● **WHAT THE TASK ASKS**
Copy each entry below unchanged; the images do not go in the copy.

● **SUPPLIED DATA**
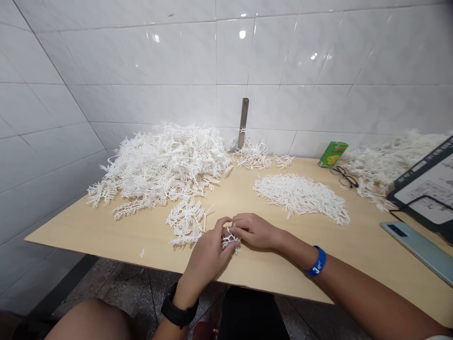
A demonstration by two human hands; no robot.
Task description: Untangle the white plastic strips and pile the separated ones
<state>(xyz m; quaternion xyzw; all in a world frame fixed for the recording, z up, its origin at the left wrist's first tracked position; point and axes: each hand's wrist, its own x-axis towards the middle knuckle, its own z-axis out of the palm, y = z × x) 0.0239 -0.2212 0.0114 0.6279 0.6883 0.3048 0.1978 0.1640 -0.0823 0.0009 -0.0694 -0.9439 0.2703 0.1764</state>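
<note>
Close to the table's front edge, my left hand [211, 249] is closed around a white branched plastic piece [230, 241], with its thumb and fingers curled about it. My right hand [256, 230] meets it from the other side, its fingertips pinching at the upper part of the same piece. The fingers partly hide the piece. Left of my hands lies a small cluster of white branched pieces [186, 219]. A large heap of them [166, 160] rises behind that. To the right, small loose white pieces [300, 196] are spread in a flat pile.
An upright metal strip [243, 123] stands by the tiled wall, with a small white tangle [255, 155] at its foot. On the right are a green box [332, 154], eyeglasses [346, 177], another white heap [392, 158], a dark-framed printed board [432, 184] and a phone [419, 250].
</note>
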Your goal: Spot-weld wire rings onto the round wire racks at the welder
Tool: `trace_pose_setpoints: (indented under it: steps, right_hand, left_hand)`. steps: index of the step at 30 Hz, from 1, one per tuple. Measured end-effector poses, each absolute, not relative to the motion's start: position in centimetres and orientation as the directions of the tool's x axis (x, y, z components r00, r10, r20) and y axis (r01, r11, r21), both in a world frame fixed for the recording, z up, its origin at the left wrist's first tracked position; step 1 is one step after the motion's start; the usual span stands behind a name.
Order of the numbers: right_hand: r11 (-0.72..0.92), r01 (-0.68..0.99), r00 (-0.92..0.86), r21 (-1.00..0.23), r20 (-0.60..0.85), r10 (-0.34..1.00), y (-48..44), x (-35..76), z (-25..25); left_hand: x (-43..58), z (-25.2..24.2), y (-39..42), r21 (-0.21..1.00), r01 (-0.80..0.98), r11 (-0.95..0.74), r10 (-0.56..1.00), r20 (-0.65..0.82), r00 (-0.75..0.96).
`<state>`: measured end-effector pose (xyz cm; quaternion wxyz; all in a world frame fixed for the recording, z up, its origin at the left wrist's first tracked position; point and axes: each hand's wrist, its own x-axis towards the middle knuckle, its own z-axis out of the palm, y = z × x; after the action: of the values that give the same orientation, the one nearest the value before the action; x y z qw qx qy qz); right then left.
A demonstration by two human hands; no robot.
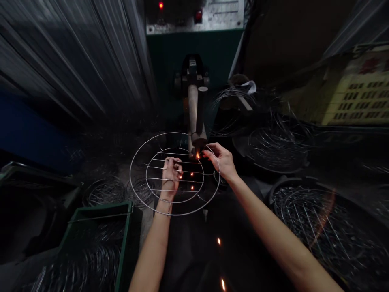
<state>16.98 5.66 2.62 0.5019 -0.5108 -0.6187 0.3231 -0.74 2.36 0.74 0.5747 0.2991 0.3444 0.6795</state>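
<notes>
A round wire rack (pixel 142 156), two rings joined by several cross wires, lies flat under the tip of a welding arm (pixel 194 117). My left hand (pixel 170 175) is closed on the cross wires near the rack's middle. My right hand (pixel 221 159) pinches the rack's outer ring at the right, close to the electrode. Orange sparks (pixel 197 155) glow at the contact point, and a few more fall below it.
The welder's green body with a metal panel and red lights (pixel 194 16) stands behind. A green bin (pixel 91 251) of wire rings sits at lower left. Dark tubs of wire parts (pixel 319 227) fill the right side. Loose wire rings (pixel 106 192) lie left of the rack.
</notes>
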Motion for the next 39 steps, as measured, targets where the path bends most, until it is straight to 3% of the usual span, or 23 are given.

● **ANSWER FOR THE TASK**
A demonstration by two human hands; no robot.
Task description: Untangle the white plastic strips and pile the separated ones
<state>(xyz m; quaternion xyzw; all in a world frame fixed for the recording, z up, its origin at the left wrist's first tracked position; point and axes: each hand's wrist, its own x-axis towards the middle knuckle, its own z-axis out of the palm, y = z × x) 0.0239 -0.2212 0.0114 0.6279 0.6883 0.3048 0.1978 0.1640 -0.0823 0.0009 -0.0694 -0.9439 0.2703 0.1764</state>
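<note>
Close to the table's front edge, my left hand [211, 249] is closed around a white branched plastic piece [230, 241], with its thumb and fingers curled about it. My right hand [256, 230] meets it from the other side, its fingertips pinching at the upper part of the same piece. The fingers partly hide the piece. Left of my hands lies a small cluster of white branched pieces [186, 219]. A large heap of them [166, 160] rises behind that. To the right, small loose white pieces [300, 196] are spread in a flat pile.
An upright metal strip [243, 123] stands by the tiled wall, with a small white tangle [255, 155] at its foot. On the right are a green box [332, 154], eyeglasses [346, 177], another white heap [392, 158], a dark-framed printed board [432, 184] and a phone [419, 250].
</note>
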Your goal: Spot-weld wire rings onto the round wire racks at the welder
Tool: `trace_pose_setpoints: (indented under it: steps, right_hand, left_hand)`. steps: index of the step at 30 Hz, from 1, one per tuple. Measured end-effector poses, each absolute, not relative to the motion's start: position in centimetres and orientation as the directions of the tool's x axis (x, y, z components r00, r10, r20) and y axis (r01, r11, r21), both in a world frame fixed for the recording, z up, its origin at the left wrist's first tracked position; step 1 is one step after the motion's start; the usual span stands behind a name.
Order of the numbers: right_hand: r11 (-0.72..0.92), r01 (-0.68..0.99), r00 (-0.92..0.86), r21 (-1.00..0.23), r20 (-0.60..0.85), r10 (-0.34..1.00), y (-48..44), x (-35..76), z (-25..25); left_hand: x (-43..58), z (-25.2..24.2), y (-39..42), r21 (-0.21..1.00), r01 (-0.80..0.98), r11 (-0.95..0.74), r10 (-0.56..1.00), r20 (-0.65..0.82), r00 (-0.75..0.96).
`<state>`: measured end-effector pose (xyz cm; quaternion wxyz; all in a world frame fixed for the recording, z up, its origin at the left wrist's first tracked position; point and axes: each hand's wrist, its own x-axis towards the middle knuckle, its own z-axis out of the palm, y = z × x; after the action: of the values that give the same orientation, the one nearest the value before the action; x y z qw qx qy qz); right then left.
A demonstration by two human hands; no robot.
<state>16.98 5.66 2.62 0.5019 -0.5108 -0.6187 0.3231 -0.74 2.36 0.74 0.5747 0.2991 0.3444 0.6795</state>
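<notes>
A round wire rack (pixel 142 156), two rings joined by several cross wires, lies flat under the tip of a welding arm (pixel 194 117). My left hand (pixel 170 175) is closed on the cross wires near the rack's middle. My right hand (pixel 221 159) pinches the rack's outer ring at the right, close to the electrode. Orange sparks (pixel 197 155) glow at the contact point, and a few more fall below it.
The welder's green body with a metal panel and red lights (pixel 194 16) stands behind. A green bin (pixel 91 251) of wire rings sits at lower left. Dark tubs of wire parts (pixel 319 227) fill the right side. Loose wire rings (pixel 106 192) lie left of the rack.
</notes>
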Motion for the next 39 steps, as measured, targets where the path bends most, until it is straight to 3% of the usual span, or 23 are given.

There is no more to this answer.